Not too bad outside but the wind is supposed to come up again, so I take advantage of the calm to go look for tracks in the settled snow. Except for listening to the weather on the radio I prefer the quiet, the news is depressing. I do listen to Science Friday because it's almost always interesting. After the tracks excursion (one fox kill, one disappeared rabbit, a family of grouse) I carry in three armloads of wood, with a break between each, for tea and a reading session. Split some kindling, melt snow, make the rice dish, which is just a fried rice with cracklings, a totally unspectacular but filling dish. Use my time, the daylight hours, to double check what I need to get through the night. You have to hand it to those pioneers, life was brutal. A sod hut with a make-shift stove burning buffalo shit. Basho:
no moon, no blossoms,
just drinking sake
all alone
When I was outside I noticed that where there had been bare ground (no leaf cover) before the last snow, there was an odd surface ice formation. Miniature pingos. The bare ground held a little heat, sublimated off some snow and even surface moisture, but then it all froze rock hard. It's not quite like walking on a field of ice picks. My schedule now is based completely on feeding the fire, took an early nap so I would get up sometime after midnight, and my timing was close enough (there's quite a bit of slack in the system), caught the fire, got a drink, and rolled a smoke. Considering it's close to zero the house is amazingly comfortable. My plan is to stay up most of the night, feed the stove a couple of times, and start tomorrow, supposed to be the coldest day and night in this round, with the house as warm as I can get it.
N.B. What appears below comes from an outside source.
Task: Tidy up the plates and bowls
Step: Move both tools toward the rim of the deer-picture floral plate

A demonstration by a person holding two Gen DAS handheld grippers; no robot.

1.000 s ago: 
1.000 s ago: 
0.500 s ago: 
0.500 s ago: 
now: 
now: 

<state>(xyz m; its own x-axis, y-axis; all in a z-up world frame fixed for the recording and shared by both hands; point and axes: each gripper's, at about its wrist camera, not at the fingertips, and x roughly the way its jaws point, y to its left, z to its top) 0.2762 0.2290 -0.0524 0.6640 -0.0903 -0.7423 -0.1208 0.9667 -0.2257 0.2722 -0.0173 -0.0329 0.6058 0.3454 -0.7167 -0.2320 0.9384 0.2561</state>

My fall-back position is to wrap up in several blankets and read Proust for 48 hours. The wind picks up, I can hear it in the stick trees, it moans like a lover, and calls like a siren. Fell asleep, but caught the fire again about five. Just in time, as the temps had dropped and it was cooling off inside the house. Went out on the back porch and it hurt to breathe. When I could damp down the stove I went back to sleep, by the time I'd gotten back up, made coffee and breakfast, it was after noon. Temps had climbed to 14 degrees, three trips to the woodshed during the course of the afternoon, and that was it, put on my bathrobe, over long underwear, jeans, and four layers up top. The stove wasn't burning hot, clogged with ashes, so I knocked the fire down, and dumped hot ashes, which is a bit tricky, but I get it done, and have a very hot fire twenty minutes later. It's supposed to warm into the twenties tomorrow. TR called from the museum, said that town was completely dead, as it should be, with extremely low wind chill. I wear a face mask when I go outside, and with my bathrobe, I must look suspicious. When the oven gets hot (over 400 degrees) I make a pone of cornbread, a thin pone, in the eight inch skillet, and I eat half of it while it's still hot. Now they're saying below zero but it doesn't make that much difference; a roaring fire, a down mummy bag. The next day you start over again, cold beans, cold tracks, general coldness. But it's not rocket science.